Stenotrophomonas maltophilia is an emerging opportunistic pathogen that primarily causes pneumonia and bacteremia in immunocompromised individuals. We recently reported that S. maltophilia strain K279a encodes the Xps type II secretion system and that Xps promotes rounding, actin rearrangement, detachment, and death in the human lung epithelial cell line A549. Here, we show that Xps-dependent cell rounding and detachment occur with multiple human and murine cell lines and that serine protease inhibitors block Xps-mediated rounding and detachment of A549 cells.
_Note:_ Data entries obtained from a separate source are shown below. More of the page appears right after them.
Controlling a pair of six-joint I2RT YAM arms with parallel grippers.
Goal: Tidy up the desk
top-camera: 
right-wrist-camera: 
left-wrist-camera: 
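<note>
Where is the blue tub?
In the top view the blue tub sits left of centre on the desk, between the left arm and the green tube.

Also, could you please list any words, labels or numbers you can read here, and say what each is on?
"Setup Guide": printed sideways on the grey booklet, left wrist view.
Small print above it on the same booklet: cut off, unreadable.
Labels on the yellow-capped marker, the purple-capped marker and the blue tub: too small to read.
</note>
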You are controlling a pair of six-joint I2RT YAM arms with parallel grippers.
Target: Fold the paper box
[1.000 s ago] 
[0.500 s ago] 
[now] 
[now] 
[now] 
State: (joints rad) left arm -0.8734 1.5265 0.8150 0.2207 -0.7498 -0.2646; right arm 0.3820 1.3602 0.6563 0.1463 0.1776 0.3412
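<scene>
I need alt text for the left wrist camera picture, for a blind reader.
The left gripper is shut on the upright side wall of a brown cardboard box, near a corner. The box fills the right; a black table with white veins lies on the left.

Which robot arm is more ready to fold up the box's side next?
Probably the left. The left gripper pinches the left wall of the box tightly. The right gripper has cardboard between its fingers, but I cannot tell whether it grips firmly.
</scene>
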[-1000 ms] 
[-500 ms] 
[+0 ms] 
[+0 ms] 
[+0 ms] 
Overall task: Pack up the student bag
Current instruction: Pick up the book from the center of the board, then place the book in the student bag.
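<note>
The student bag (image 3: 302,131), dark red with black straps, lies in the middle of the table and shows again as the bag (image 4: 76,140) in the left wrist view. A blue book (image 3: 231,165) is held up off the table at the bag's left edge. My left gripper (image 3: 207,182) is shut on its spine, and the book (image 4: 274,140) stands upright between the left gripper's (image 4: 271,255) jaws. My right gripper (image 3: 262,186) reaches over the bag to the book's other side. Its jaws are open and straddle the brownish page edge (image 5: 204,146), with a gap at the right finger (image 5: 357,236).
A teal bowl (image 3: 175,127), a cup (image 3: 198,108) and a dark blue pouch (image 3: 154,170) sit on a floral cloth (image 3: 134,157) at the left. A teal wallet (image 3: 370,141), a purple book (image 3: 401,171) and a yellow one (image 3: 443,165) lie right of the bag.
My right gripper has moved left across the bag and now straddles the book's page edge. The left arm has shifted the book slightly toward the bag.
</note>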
Using genetic analysis, we determined that the serine proteases StmPr1 and StmPr2, which were confirmed to be Xps substrates, are predominantly responsible for secreted proteolytic activities exhibited by strain K279a, as well as the morphological and cytotoxic effects on A549 cells. Supernatants from strain K279a also promoted the degradation of type I collagen, fibrinogen, and fibronectin in a predominantly Xps- and protease-dependent manner, although some Xps-independent degradation of fibrinogen was observed. Finally, Xps, and predominantly StmPr1, degraded interleukin 8 (IL-8) secreted by A549 cells during coculture with strain K279a. Our findings indicate that while StmPr1 and StmPr2 are predominantly responsible for A549 cell rounding, extracellular matrix protein degradation, and IL-8 degradation, additional Xps substrates also contribute to these activities. Altogether, our data provide new insight into the virulence potential of the S. maltophilia Xps type II secretion system and its StmPr1 and StmPr2 substrates.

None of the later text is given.